Each line in the records below, from the one that contains "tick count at" to the one that contains "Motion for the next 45", should be reproduced exactly, the first and last included.

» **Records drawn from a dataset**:
----------

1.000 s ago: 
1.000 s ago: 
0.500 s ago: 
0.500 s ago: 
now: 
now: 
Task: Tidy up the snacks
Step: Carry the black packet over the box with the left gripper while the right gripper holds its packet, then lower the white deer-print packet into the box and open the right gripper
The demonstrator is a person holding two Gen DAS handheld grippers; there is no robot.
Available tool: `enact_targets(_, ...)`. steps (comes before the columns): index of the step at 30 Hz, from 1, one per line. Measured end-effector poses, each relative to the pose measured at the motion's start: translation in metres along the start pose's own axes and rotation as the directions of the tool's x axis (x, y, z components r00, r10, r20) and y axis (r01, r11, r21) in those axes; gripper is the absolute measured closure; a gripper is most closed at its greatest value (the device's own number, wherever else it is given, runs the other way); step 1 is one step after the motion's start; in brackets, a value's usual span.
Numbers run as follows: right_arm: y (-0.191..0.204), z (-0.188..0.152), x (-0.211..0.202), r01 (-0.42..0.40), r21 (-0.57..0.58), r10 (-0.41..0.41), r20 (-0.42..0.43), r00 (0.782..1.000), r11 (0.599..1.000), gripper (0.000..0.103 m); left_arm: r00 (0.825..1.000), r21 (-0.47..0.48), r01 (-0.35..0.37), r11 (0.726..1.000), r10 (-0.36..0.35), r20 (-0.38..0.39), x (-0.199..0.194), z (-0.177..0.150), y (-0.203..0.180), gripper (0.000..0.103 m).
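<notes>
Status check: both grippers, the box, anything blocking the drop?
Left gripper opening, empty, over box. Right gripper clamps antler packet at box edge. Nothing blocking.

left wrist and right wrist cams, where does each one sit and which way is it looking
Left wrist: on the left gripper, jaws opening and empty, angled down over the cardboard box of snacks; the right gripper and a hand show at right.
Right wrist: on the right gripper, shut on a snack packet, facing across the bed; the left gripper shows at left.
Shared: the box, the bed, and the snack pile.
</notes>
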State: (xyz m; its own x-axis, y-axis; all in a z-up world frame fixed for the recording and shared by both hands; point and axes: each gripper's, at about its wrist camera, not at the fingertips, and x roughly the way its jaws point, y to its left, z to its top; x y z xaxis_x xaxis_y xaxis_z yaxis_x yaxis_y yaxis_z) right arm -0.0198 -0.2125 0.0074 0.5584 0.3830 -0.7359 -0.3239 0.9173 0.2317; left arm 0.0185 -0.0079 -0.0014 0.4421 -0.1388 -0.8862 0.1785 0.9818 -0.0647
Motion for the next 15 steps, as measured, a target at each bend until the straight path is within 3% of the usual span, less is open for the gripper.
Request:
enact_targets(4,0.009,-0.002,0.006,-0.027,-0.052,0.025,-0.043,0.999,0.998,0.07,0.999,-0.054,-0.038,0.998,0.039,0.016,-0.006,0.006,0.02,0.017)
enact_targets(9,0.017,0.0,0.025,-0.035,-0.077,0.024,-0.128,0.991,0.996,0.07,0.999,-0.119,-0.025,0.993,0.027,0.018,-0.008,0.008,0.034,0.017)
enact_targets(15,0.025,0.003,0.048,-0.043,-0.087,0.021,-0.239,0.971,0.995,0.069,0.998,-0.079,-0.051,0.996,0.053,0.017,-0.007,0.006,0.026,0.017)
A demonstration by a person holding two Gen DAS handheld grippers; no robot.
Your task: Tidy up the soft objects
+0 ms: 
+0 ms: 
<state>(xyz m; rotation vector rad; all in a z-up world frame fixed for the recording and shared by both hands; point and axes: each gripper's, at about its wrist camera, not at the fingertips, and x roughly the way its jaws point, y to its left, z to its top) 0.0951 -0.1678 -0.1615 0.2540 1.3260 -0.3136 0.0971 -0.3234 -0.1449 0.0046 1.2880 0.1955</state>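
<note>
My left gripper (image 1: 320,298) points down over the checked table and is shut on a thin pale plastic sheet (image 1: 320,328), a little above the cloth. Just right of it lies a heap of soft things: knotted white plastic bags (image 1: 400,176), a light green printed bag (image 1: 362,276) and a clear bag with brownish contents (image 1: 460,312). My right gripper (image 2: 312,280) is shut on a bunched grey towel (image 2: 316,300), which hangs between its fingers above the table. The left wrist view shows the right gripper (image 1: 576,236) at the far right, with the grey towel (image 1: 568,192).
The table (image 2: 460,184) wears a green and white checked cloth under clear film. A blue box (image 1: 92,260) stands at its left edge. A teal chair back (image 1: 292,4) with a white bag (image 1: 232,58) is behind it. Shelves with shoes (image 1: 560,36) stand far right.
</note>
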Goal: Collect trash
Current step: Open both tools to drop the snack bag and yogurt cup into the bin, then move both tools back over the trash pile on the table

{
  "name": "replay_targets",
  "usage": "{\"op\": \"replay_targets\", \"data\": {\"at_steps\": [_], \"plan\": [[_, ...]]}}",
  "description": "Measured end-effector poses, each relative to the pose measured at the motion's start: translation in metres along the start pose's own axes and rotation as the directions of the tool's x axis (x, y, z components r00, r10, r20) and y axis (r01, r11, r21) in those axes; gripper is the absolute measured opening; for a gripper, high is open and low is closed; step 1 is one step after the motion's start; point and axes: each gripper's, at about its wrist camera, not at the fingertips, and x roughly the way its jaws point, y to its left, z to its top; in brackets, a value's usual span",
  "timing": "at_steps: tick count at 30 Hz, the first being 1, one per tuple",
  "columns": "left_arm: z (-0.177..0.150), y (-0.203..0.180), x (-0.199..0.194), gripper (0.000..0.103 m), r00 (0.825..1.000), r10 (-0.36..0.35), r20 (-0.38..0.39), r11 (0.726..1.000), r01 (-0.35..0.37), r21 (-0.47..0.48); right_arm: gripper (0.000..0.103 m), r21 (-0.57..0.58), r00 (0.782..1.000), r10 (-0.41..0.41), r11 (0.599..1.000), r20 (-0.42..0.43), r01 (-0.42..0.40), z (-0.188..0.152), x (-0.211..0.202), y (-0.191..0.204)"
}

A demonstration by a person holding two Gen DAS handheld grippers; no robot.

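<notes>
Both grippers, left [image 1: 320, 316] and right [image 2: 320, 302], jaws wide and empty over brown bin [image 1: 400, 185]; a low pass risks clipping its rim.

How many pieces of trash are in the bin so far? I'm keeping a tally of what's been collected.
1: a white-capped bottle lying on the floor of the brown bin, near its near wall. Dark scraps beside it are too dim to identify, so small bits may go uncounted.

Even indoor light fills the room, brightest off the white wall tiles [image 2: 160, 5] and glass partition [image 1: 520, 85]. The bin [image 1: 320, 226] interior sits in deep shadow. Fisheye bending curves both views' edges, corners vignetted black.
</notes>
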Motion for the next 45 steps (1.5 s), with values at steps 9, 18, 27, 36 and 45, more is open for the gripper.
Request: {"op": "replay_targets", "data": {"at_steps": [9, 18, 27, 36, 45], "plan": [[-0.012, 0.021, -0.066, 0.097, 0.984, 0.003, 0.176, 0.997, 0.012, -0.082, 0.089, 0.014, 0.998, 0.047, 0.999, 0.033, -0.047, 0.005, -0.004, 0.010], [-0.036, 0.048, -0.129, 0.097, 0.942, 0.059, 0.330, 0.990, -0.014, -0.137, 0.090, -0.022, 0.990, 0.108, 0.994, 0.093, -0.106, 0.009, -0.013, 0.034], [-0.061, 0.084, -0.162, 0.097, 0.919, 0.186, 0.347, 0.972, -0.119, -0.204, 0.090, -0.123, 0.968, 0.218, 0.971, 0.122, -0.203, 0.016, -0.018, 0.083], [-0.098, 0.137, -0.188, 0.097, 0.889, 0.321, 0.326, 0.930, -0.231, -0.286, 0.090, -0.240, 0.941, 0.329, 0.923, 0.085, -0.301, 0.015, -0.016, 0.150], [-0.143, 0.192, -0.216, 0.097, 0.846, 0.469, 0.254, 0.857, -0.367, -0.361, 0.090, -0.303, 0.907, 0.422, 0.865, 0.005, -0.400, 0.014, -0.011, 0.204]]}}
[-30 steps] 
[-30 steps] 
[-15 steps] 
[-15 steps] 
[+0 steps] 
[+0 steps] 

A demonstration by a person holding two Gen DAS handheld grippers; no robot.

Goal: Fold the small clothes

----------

» **Response for this exercise**:
  "timing": "at_steps: tick count at 30 Hz, the first being 1, one per tuple",
  "columns": "left_arm: z (-0.177..0.150), y (-0.203..0.180), x (-0.199..0.194), gripper (0.000..0.103 m), r00 (0.825..1.000), r10 (-0.36..0.35), r20 (-0.38..0.39), r11 (0.726..1.000), r01 (-0.35..0.37), r21 (-0.47..0.48); right_arm: gripper (0.000..0.103 m), r21 (-0.57..0.58), r00 (0.782..1.000), r10 (-0.41..0.41), r11 (0.599..1.000), r20 (-0.42..0.43), r01 (-0.42..0.40), z (-0.188..0.152), x (-0.211..0.202), y (-0.191..0.204)"
}

A demonstration by a person holding two Gen DAS handheld grippers; no robot.

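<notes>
Both grippers, left [image 1: 320, 316] and right [image 2: 320, 302], jaws wide and empty over brown bin [image 1: 400, 185]; a low pass risks clipping its rim.

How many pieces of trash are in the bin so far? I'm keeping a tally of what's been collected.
1: a white-capped bottle lying on the floor of the brown bin, near its near wall. Dark scraps beside it are too dim to identify, so small bits may go uncounted.

Even indoor light fills the room, brightest off the white wall tiles [image 2: 160, 5] and glass partition [image 1: 520, 85]. The bin [image 1: 320, 226] interior sits in deep shadow. Fisheye bending curves both views' edges, corners vignetted black.
</notes>
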Motion for the next 45 steps (1.5 s), with values at steps 9, 18, 27, 36 and 45, more is open for the gripper.

No further answer is expected.